Instructions to follow: Entries follow. Give back exactly the lines starting at the one containing "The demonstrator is" and ending at the one containing "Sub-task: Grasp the", and no other lines.

Records provided:
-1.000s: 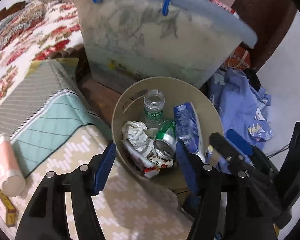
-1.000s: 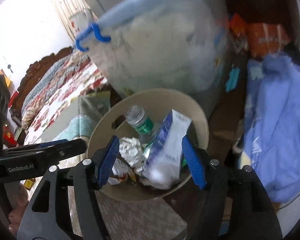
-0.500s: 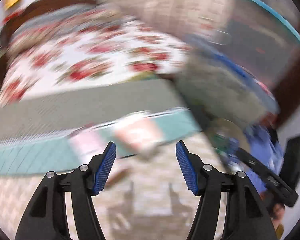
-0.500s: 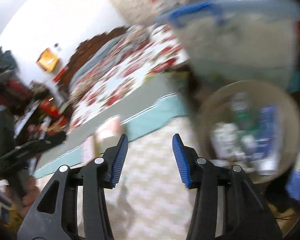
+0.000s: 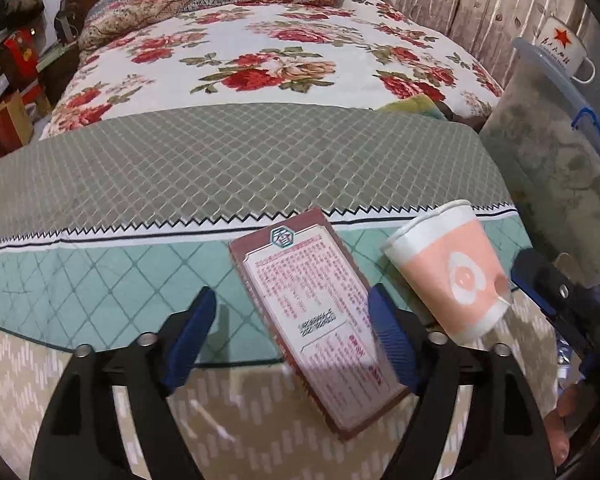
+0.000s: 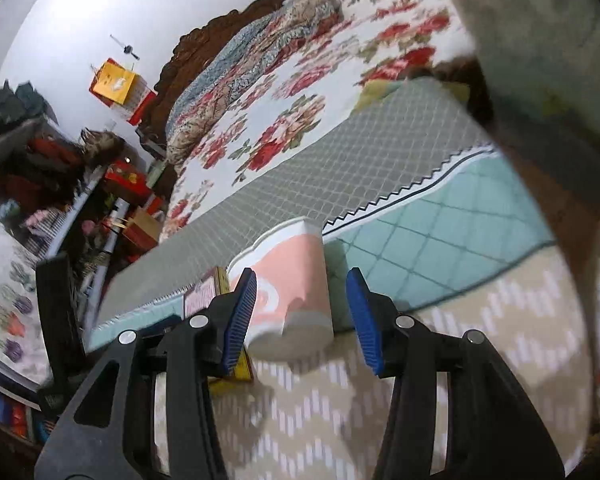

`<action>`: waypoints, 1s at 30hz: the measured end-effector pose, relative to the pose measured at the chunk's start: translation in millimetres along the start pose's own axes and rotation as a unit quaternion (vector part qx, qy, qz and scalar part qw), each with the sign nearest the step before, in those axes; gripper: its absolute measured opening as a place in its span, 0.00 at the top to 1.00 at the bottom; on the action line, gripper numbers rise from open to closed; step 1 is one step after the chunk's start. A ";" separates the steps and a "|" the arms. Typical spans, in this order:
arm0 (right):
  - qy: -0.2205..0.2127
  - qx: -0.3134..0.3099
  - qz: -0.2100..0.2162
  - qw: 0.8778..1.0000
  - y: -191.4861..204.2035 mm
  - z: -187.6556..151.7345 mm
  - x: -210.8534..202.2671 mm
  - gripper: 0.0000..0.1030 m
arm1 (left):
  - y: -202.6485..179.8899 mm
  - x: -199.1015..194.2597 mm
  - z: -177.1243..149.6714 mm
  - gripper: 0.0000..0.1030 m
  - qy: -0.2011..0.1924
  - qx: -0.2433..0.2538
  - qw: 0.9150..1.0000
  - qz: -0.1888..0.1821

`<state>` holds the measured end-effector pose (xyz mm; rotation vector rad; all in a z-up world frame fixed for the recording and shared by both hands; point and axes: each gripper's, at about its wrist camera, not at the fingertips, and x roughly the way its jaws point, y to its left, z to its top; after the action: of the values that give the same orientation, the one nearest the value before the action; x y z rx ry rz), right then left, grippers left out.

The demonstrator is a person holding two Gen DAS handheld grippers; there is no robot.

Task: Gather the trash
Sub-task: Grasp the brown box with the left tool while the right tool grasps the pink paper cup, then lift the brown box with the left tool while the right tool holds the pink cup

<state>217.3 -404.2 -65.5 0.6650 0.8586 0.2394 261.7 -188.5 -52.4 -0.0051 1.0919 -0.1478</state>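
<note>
A flat brown carton [image 5: 316, 320] with a white printed label lies on the quilted mat, between the fingers of my open left gripper [image 5: 296, 336], close to the right pad. A pink and white paper cup [image 5: 448, 272] lies on its side just right of the carton. In the right wrist view the same cup [image 6: 296, 292] lies between the fingers of my open right gripper [image 6: 302, 316], with the carton [image 6: 204, 300] partly hidden behind the left finger. Neither gripper holds anything. The right gripper's fingers [image 5: 548, 292] show at the right edge of the left wrist view.
The quilted grey, teal and beige mat [image 5: 220, 168] covers the bed's near end, with a floral bedspread [image 5: 268, 60] beyond. A translucent storage bin [image 5: 560, 184] with a blue latch stands at the right, an enamel mug [image 5: 564, 48] on its lid. Shelves with clutter [image 6: 60, 168] stand at far left.
Both grippers have swung left, away from the round trash bin with its bottle, can and carton, over to the mat. The carton and the cup now lie between the open fingers.
</note>
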 end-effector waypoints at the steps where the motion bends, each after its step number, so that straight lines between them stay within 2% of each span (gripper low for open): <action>1: 0.006 0.010 0.008 1.000 -3.5 1.6 6.0 0.52 | -2.6 1.9 -0.9 0.23 -0.003 0.003 1.000 0.003; 3: 0.018 0.024 0.025 0.999 -6.6 2.5 18.0 0.51 | -9.1 5.0 -2.6 0.16 -0.007 0.013 1.000 0.011; 8: 0.042 0.025 0.042 0.998 -5.2 -6.0 36.3 0.54 | -15.4 12.0 -8.1 0.14 -0.010 0.027 1.000 0.010; 10: 0.051 0.028 0.057 0.997 -1.1 -11.0 38.4 0.59 | -13.0 11.4 -8.8 0.20 -0.008 0.026 1.000 -0.007; 11: 0.053 0.030 0.057 0.996 0.8 -13.7 37.9 0.60 | -12.7 10.3 -9.5 0.27 -0.006 0.026 0.999 -0.020; 13: 0.053 0.027 0.054 0.997 4.8 -18.5 35.9 0.63 | -11.8 7.2 -11.9 0.28 -0.002 0.029 0.999 -0.023; 17: 0.050 0.025 0.050 0.997 17.4 -38.1 24.9 0.64 | 1.3 1.2 -19.3 0.36 0.012 0.021 0.998 -0.064; 22: 0.053 0.018 0.042 0.998 30.6 -71.4 9.9 0.64 | 16.7 -12.2 -40.3 0.40 0.023 0.031 0.996 -0.079; 30: 0.046 0.005 0.046 0.998 51.0 -132.7 -30.3 0.64 | 37.1 -51.0 -102.6 0.41 0.032 0.076 0.993 -0.090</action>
<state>99.8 -319.5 -76.8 0.7070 0.9191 0.3513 152.2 -138.5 -57.5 0.0390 1.1422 -0.3952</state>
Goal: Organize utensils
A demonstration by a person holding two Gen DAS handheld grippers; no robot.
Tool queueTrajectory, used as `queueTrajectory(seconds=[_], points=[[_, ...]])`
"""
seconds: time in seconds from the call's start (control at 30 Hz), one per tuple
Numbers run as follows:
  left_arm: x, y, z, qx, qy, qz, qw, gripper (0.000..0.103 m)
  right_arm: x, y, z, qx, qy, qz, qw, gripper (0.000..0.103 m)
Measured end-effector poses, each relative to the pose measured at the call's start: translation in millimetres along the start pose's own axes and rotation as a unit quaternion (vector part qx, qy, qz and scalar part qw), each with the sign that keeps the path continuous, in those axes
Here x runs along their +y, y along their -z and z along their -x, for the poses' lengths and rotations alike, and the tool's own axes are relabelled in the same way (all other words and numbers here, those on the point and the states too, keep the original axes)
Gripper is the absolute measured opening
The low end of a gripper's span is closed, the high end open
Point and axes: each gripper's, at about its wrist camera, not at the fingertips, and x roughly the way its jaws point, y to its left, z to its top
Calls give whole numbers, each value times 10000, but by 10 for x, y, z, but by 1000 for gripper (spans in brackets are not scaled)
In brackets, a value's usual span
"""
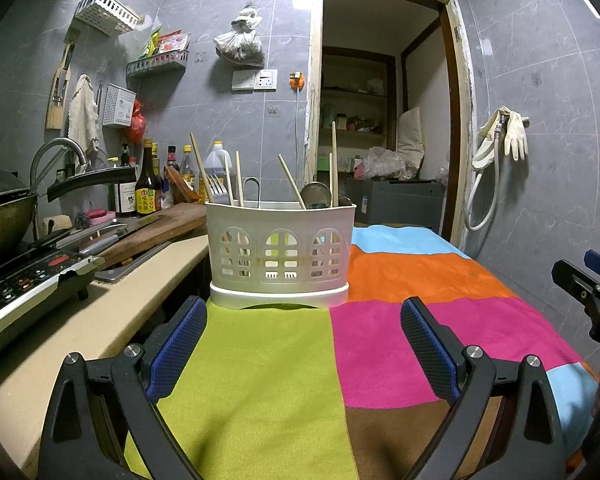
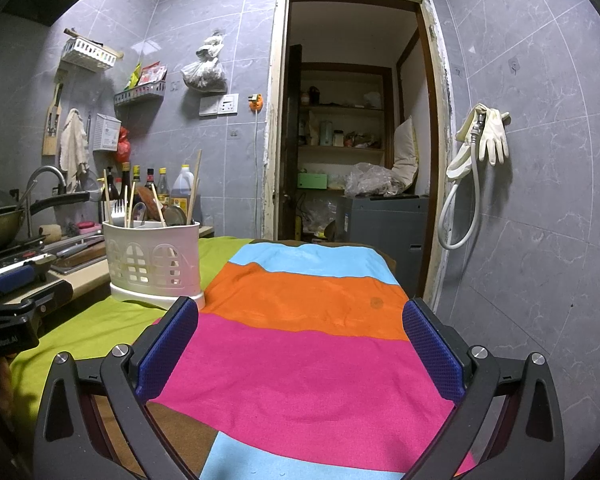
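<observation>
A white plastic utensil holder stands on the colourful patchwork cloth, straight ahead of my left gripper, which is open and empty just short of it. The holder holds several wooden chopsticks, a fork and a metal spoon. In the right wrist view the holder is at the left, with the fork and chopsticks sticking up. My right gripper is open and empty above the pink and orange patches.
A counter at the left carries an induction cooker, a wok, a cutting board with a knife and sauce bottles. A doorway lies behind the table. The right gripper shows at the left wrist view's right edge.
</observation>
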Motion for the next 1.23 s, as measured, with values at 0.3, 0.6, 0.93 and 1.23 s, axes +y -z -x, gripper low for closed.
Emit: queueTrajectory(seconds=[0.3, 0.6, 0.93, 1.23], points=[[38, 79, -14, 32, 9, 13, 10000, 95, -1, -1, 0, 11, 0, -3, 10000, 103], [31, 113, -67, 177, 46, -39, 9998, 95, 0, -2, 2, 15, 3, -4, 10000, 103], [41, 126, -100, 214, -92, -23, 9997, 95, -6, -7, -3, 11, -2, -1, 10000, 103], [48, 117, -106, 245, -99, -6, 9997, 95, 1, -7, 1, 12, 3, 3, 10000, 103]])
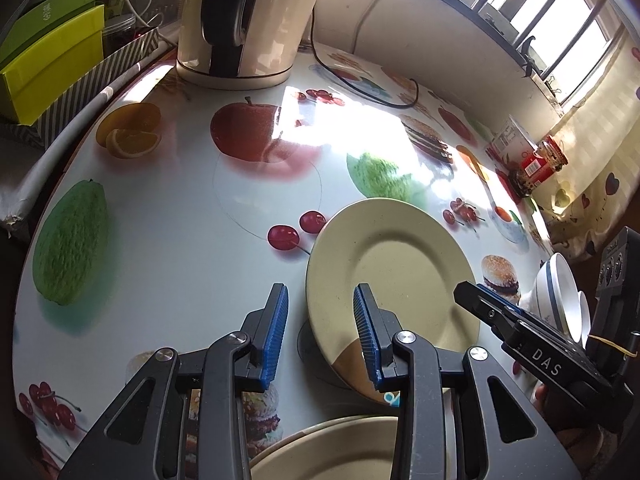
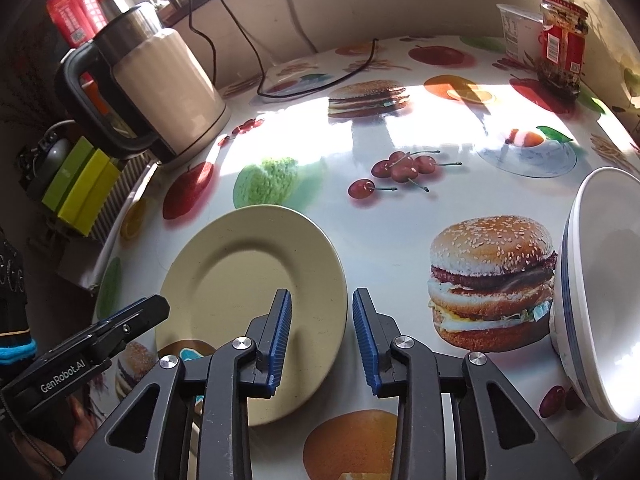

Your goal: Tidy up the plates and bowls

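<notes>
Left gripper (image 1: 320, 332) jaws partly open around near rim of cream plate (image 1: 394, 272), contact unclear, right gripper (image 2: 322, 336) jaws narrow astride the plate's right rim, not gripping, left view alone shows second plate (image 1: 332, 452) underneath, right view shows stacked white bowls (image 2: 600, 292) far right, kettle (image 2: 160, 80) upper left.

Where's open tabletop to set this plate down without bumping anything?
Widest bare patch: mid-table, bordered by the kettle, the cream plate and the green boxes. Also free between the plate and the white bowls. Crowded: near edge with the plate stack, far corner by the jars.
</notes>
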Demonstrator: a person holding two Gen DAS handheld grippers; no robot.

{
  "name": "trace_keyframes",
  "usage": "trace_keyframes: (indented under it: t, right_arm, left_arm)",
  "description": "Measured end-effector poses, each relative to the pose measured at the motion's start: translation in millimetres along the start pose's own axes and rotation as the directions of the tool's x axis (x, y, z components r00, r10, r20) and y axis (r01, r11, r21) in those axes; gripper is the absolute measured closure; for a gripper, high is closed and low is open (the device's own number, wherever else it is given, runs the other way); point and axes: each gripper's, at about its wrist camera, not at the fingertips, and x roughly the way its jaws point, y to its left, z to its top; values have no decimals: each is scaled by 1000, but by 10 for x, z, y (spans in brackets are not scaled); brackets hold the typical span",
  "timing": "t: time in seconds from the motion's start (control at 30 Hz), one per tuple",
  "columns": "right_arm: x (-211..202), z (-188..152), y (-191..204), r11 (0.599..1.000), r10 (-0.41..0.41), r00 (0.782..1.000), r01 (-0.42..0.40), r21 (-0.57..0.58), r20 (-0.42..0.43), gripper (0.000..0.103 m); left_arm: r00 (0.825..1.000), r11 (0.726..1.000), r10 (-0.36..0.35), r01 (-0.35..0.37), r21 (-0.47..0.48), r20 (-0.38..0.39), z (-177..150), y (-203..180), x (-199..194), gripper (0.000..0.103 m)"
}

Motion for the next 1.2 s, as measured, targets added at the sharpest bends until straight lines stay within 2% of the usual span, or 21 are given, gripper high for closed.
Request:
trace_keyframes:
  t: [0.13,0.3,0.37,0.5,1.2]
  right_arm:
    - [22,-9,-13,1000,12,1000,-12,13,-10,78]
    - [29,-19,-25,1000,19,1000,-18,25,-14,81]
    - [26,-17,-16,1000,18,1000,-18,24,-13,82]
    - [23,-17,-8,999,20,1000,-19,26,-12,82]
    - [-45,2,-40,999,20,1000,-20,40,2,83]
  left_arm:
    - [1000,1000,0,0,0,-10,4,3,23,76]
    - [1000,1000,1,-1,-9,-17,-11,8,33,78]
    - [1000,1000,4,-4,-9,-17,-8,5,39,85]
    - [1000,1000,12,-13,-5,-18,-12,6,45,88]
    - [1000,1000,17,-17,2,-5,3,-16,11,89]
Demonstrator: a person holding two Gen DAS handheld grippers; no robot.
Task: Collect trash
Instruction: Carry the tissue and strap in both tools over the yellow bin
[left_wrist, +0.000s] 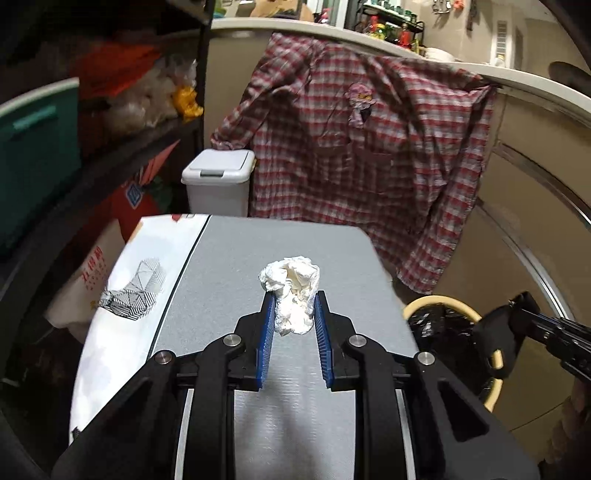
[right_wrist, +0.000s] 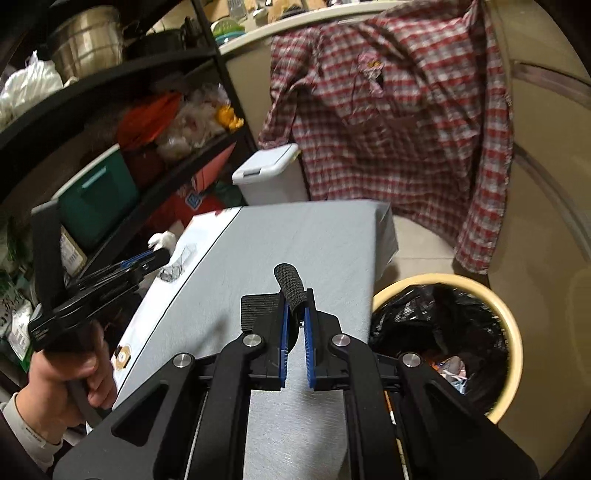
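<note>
My left gripper (left_wrist: 294, 297) is shut on a crumpled white tissue (left_wrist: 291, 291), held just above the grey table top (left_wrist: 229, 280). In the right wrist view the left gripper (right_wrist: 157, 254) shows at the left with the tissue (right_wrist: 162, 240) at its tips. My right gripper (right_wrist: 295, 295) is shut on a black textured strap (right_wrist: 291, 286) above the table's right part (right_wrist: 332, 240). In the left wrist view the right gripper (left_wrist: 517, 314) holds that black piece (left_wrist: 496, 332) over the yellow-rimmed bin (left_wrist: 417, 304) with a black liner. The bin (right_wrist: 513, 325) holds some trash.
A plaid shirt (left_wrist: 362, 158) hangs from the counter behind the table. A white lidded bin (left_wrist: 218, 177) stands beyond the table's far edge. A black shelf unit (right_wrist: 147, 110) with a green box (right_wrist: 96, 192) and bags is at the left. A patterned white cloth (left_wrist: 122, 295) covers the table's left side.
</note>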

Task result:
The demonstrator is a person holding two Gen DAS handheld grippers; there is no robot.

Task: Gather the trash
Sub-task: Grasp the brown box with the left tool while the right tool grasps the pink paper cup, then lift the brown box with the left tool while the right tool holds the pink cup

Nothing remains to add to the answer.